Python is a good choice for data analysis because of the data-focused libraries and tools. In Python, the “pandas” library is used for multiple data functions, such as for joining and merging datasets, adding or removing index columns, and others. We can also join data by cross join which is a type of join operation. This join operation combines each row of the first DataFrame with each row of the second DataFrame. In Python, the “merge()” method of the Pandas module can be used to cross-join the DataFrame using the “outer” join and “cross” join parameter values.
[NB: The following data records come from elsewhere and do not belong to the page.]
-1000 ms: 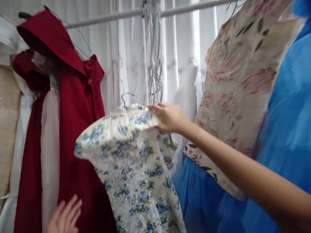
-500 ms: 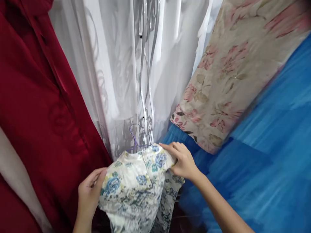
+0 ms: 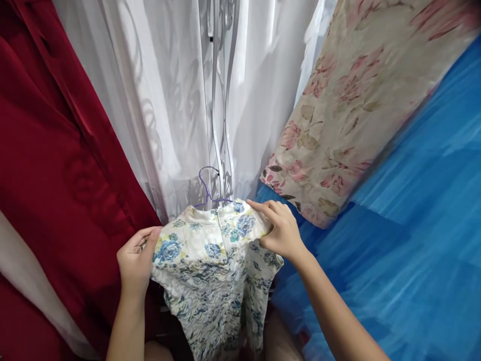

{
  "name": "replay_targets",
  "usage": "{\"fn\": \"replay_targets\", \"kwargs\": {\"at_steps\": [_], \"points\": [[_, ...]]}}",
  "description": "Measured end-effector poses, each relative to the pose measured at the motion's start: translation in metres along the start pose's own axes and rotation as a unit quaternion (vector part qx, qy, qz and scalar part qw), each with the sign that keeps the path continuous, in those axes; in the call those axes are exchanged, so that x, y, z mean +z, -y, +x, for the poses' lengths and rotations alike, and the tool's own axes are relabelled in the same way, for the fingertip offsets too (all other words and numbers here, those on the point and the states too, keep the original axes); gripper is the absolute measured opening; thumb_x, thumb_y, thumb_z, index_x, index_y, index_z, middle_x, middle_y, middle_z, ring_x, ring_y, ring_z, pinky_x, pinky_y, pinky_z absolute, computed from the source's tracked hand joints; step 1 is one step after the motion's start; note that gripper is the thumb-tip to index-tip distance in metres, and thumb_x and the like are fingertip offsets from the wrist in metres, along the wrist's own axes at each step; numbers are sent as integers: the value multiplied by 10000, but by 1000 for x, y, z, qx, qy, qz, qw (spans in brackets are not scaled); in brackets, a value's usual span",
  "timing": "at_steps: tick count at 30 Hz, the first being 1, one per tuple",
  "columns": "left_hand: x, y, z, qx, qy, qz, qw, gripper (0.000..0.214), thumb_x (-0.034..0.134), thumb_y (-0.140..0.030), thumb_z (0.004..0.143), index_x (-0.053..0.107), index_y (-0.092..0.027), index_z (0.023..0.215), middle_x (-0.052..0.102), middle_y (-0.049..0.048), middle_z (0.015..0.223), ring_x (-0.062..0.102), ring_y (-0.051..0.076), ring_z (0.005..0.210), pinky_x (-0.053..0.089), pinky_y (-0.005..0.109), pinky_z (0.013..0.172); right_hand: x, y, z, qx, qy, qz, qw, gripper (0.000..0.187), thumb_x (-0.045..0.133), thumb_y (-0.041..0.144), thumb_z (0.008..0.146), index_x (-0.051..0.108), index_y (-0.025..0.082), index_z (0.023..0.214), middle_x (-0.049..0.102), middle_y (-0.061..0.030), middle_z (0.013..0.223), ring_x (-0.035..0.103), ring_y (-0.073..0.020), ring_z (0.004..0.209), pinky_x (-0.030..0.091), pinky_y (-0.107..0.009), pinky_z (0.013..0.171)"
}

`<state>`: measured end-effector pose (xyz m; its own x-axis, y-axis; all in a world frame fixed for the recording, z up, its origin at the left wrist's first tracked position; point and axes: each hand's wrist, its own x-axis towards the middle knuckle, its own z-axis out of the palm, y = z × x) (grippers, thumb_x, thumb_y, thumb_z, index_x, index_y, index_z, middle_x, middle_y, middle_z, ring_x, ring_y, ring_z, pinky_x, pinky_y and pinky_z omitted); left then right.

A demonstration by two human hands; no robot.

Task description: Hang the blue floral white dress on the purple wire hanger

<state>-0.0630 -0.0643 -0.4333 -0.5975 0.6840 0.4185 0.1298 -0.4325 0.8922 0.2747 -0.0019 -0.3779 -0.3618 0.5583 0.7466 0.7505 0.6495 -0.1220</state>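
A white dress with blue flowers (image 3: 210, 265) hangs on a purple wire hanger (image 3: 207, 189), whose hook stands up out of the neckline. My left hand (image 3: 137, 255) pinches the left shoulder edge of the dress between thumb and fingers. At the opposite shoulder, my right hand (image 3: 278, 228) grips the cloth, its thumb below and its fingers along the top. The hanger's arms are mostly hidden inside the dress. A seam runs down from the neckline through the upper part.
White curtains (image 3: 173, 100) hang behind a white metal frame with curved bars (image 3: 216, 100). A dark red garment (image 3: 56, 150) hangs at the left. To the right are a beige cloth with pink flowers (image 3: 338, 120) and bright blue fabric (image 3: 406, 240).
Both hands and the dress appear higher in the picture, and the purple hanger's hook shows more clearly. Both hands keep their hold on the shoulders.
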Motion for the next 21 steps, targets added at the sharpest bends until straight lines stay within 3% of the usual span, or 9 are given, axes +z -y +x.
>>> {"fn": "replay_targets", "kwargs": {"at_steps": [4, 7, 11, 14, 17, 21], "points": [[-11, -1, -3, -26, -26, -12, 999, 324, 793, -361, 715, 747, -140, 947, 752, 56, 851, 693, 180, 725, 557, 239, 652, 3, 9, 8, -20, 19, 15, 999, 818, 552, 105, 543, 572, 250, 1349, 571, -64, 932, 504, -262, 830, 313, -361, 732], [-6, -7, 3, 2, -43, -15, 999, 317, 791, -352, 721, 747, -144, 956, 752, 52, 872, 682, 162, 725, 545, 226, 655, 1, 9, 13, -10, 7, 4, 1000, 768, 566, 119, 564, 596, 247, 1321, 561, -58, 899, 500, -260, 826, 314, -363, 733], [22, -18, 18, 34, 28, -4, 999, 318, 770, -373, 741, 749, -137, 955, 746, 67, 879, 682, 177, 766, 539, 248, 696, -8, -4, 3, 38, -23, -19, 999, 727, 572, 124, 612, 589, 248, 1328, 565, -60, 886, 503, -261, 817, 323, -368, 731], [34, -13, 23, 58, 61, 31, 996, 308, 750, -384, 764, 748, -147, 960, 743, 69, 902, 683, 195, 818, 532, 260, 736, -10, -8, -12, 51, -16, -19, 998, 738, 579, 123, 628, 564, 249, 1354, 574, -64, 898, 511, -262, 817, 329, -366, 725], [31, 2, 23, 90, 75, 84, 990, 294, 715, -397, 798, 742, -154, 960, 738, 69, 946, 677, 208, 875, 523, 270, 783, -2, -10, -27, 57, 3, -24, 998, 786, 576, 103, 613, 533, 256, 1383, 581, -69, 920, 516, -265, 826, 335, -369, 725], [14, 19, 26, 127, 204, 179, 954, 290, 628, -392, 877, 722, -192, 1064, 718, 63, 1042, 662, 217, 973, 496, 301, 890, 14, -24, -55, 78, 18, -14, 997, 803, 583, 121, 658, 455, 275, 1435, 588, -89, 1076, 536, -309, 992, 388, -434, 829]]}}
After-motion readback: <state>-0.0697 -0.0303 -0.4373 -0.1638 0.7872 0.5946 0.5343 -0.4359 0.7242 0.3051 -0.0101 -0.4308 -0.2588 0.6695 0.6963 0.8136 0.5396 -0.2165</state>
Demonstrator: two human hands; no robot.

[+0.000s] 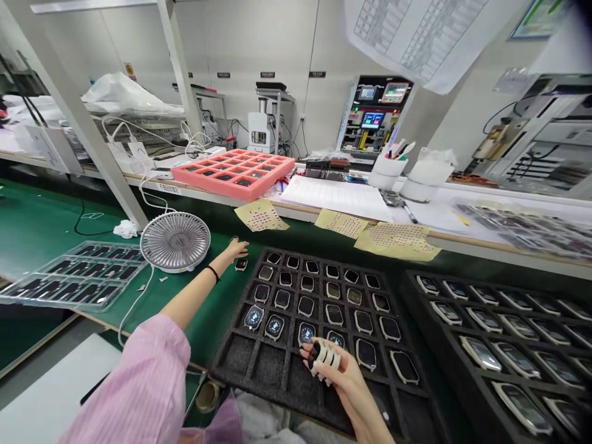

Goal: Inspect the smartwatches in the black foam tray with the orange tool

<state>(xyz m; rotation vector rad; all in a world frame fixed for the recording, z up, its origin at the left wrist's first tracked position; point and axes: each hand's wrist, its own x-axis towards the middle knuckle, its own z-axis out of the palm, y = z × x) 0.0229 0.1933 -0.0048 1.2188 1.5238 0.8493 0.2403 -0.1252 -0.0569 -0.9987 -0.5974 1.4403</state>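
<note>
The right hand [340, 385] sits low at bottom centre of the frame, fingers curled narrowly around a bundle of small white pieces [325, 359], above a black foam tray [234, 364] whose square cells hold rows of smartwatch bodies [306, 306]. The left hand [235, 250], at the end of a pink sleeve [148, 376], stretches open past the tray's upper left corner, just beside a loose watch body [241, 264] on the green bench mat [198, 327]; whether it pinches anything is hard to tell. The watches look light and stiff, but their glass faces seem slippery and easily marked — best taken by the case edges. A second tray [407, 283] fills the right of the frame, a white fan [174, 242] stands left, and a pink foam tray [240, 185] sits on the upper shelf.
</note>
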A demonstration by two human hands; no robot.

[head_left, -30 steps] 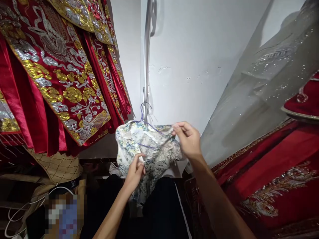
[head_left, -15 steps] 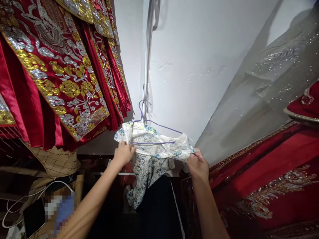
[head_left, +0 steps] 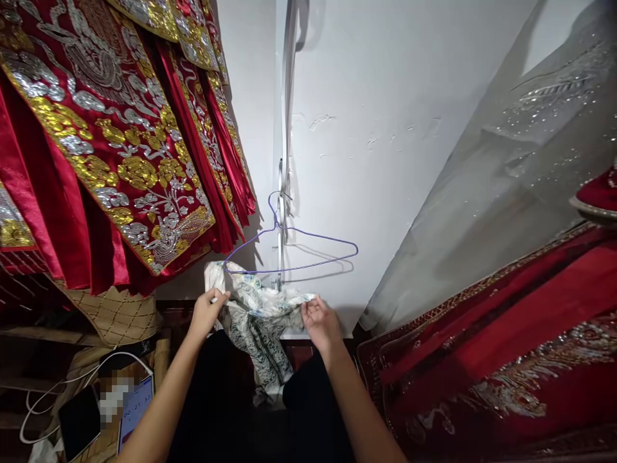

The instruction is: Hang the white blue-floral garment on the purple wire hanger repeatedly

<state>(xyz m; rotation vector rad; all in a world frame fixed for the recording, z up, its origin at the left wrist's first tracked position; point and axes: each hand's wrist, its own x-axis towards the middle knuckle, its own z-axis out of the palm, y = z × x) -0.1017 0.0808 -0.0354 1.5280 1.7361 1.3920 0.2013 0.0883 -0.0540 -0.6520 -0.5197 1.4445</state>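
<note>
A floral garment (head_left: 260, 299), white with blue and green print, hangs between my two hands below a purple wire hanger (head_left: 308, 265). My left hand (head_left: 207, 315) is closed on the garment's left shoulder edge, near the hanger's left end. My right hand (head_left: 321, 321) pinches the garment's right edge, lower than the hanger. The hanger's right arm is bare, while its left tip still lies at the garment's left shoulder. Its hook sits on a narrow white upright (head_left: 282, 148) against the wall. The garment's lower part falls in gathered folds towards my dark-clothed legs.
Red garments with gold and silver embroidery (head_left: 139, 173) hang at the left. A sheer sparkling gown (head_left: 520, 161) and red beaded cloth (head_left: 457, 347) fill the right. At lower left, a phone with a lit screen (head_left: 137, 405), a dark tablet-like device (head_left: 80, 421) and a white cable lie together.
The garment's right shoulder has come off the hanger, leaving that side bare. Both hands have moved left, the right one farther, and the garment has dropped lower with them.
</note>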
This guide will provide an overview of performing cross-join in Pandas DataFrame. Here is the content to get started:
How to Perform Cross Join in Pandas DataFame in Python?
In Python, the “merge()” function is used to perform a cross-join in Pandas DataFrame. However, there is no direct way to perform a cross-join in Pandas, so we need to create a common key in both DataFrames and merge them using an outer join on the common key.
Syntax
First, we need to create a common key:
df2['key'] = 0
Next, we can apply the outer merge using the below syntax:
Note: If you use the “how=cross” parameter value of the “df.merge()” function then you do not need to create a common key. You just need to create specified DataFrames and perform the cross-join operation using the pandas.merge() method with “how=cross” parameter value.
The illustration of the cross join will look like this:
Performing Cross Join on Two DataFrame
The following code is used to cross-join the two DataFrame by using the “pandas.merge()” method:
df1 = pandas.DataFrame({'Name': ['Joseph', 'Anna']})
print(df1, '\n')
df2 = pandas.DataFrame({'Age': [18, 22, 19]})
print(df2, '\n')
df1['key'] = 0
df2['key'] = 0
df3 = df1.merge(df2, on='key', how='outer')
del df3['key']
print(df3)
In the above code:
-
- First of all, we imported the “pandas” module.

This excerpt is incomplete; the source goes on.